Every record below must be returned word for word, with the pictures left out.
== == ==
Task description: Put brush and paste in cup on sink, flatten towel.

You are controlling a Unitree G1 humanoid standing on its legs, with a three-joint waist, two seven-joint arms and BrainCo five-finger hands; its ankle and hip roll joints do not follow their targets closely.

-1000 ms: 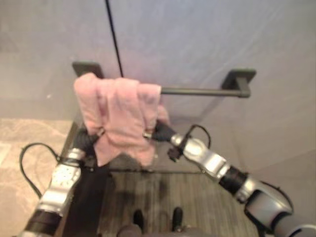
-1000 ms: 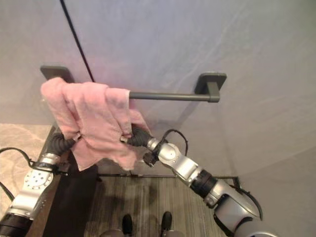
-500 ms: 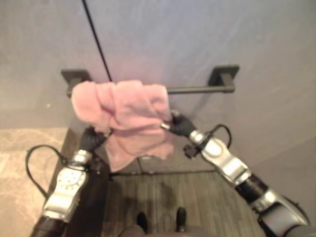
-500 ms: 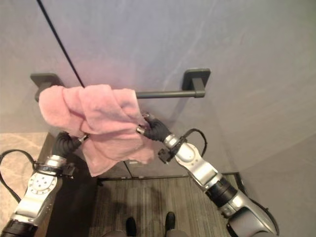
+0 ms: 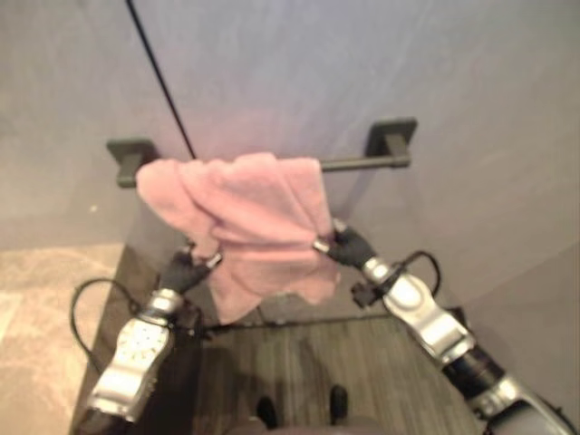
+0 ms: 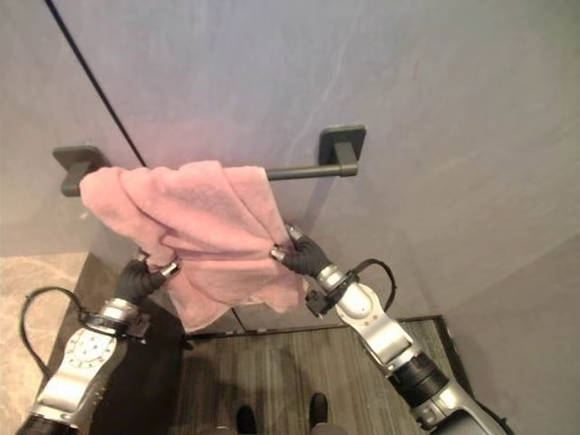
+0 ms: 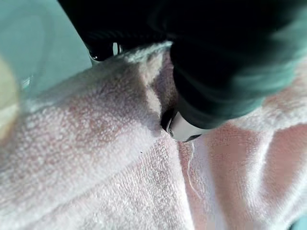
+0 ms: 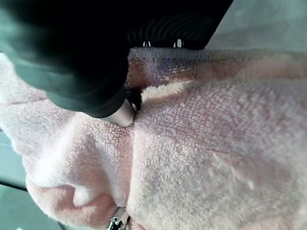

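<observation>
At eight o'clock the left hand (image 5: 186,270) pinches the pink towel (image 5: 254,222) by its lower left fold; the towel hangs bunched over the dark wall rail (image 5: 362,163); at four o'clock the right hand (image 5: 346,245) pinches its right edge

Silver-grey arms; each robot hand (image 5: 352,246) under dark ribbed cover.
</observation>
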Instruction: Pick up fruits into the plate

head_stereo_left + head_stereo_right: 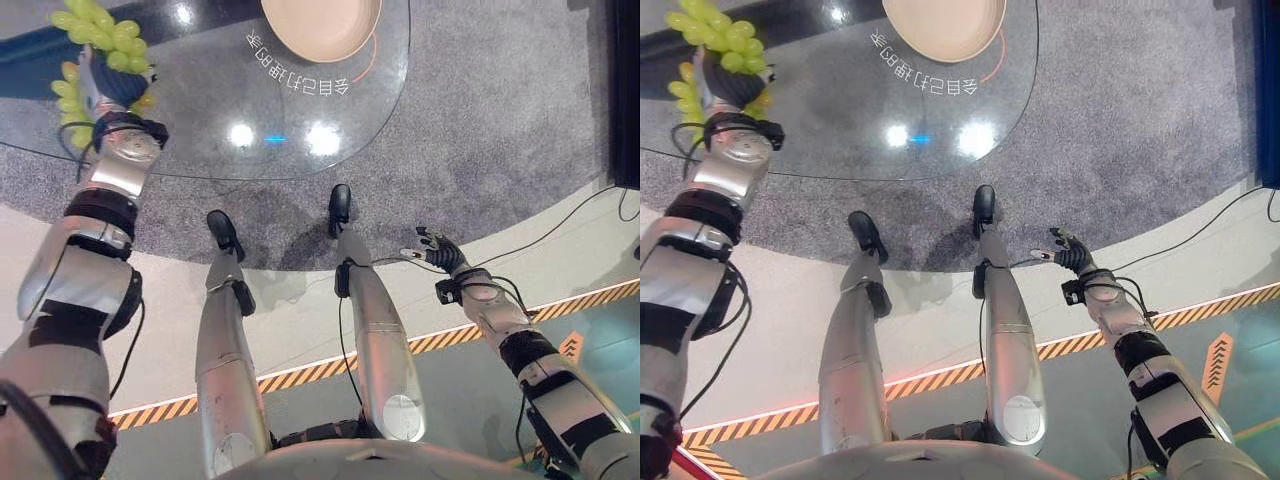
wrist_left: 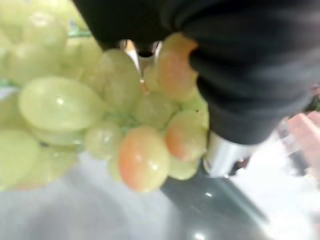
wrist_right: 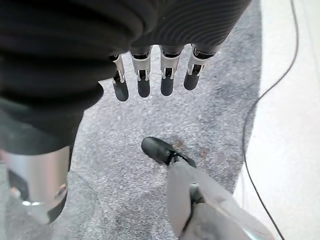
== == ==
» **Exercise response**:
Task description: Put brush and paste in cup on sink, flatten towel.

You are controlling a Unitree G1 humanoid standing on its legs, with a three-joint waist, two seven-joint arms and BrainCo five-finger hands; its ankle and hip roll joints do not follow their targets closely.

-1000 ms: 
-1000 ms: 
-500 ms: 
-500 ms: 
+0 ms: 
+0 ms: 
+0 ms: 
+0 ms: 

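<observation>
At eight o'clock the left hand (image 5: 186,270) pinches the pink towel (image 5: 254,222) by its lower left fold; the towel hangs bunched over the dark wall rail (image 5: 362,163); at four o'clock the right hand (image 5: 346,245) pinches its right edge

Silver-grey arms; each robot hand (image 5: 352,246) under dark ribbed cover.
</observation>
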Instruction: Pick up fruits into the plate

head_stereo_left + head_stereo_right: 
wrist_left: 
wrist_right: 

Nothing else belongs in the answer.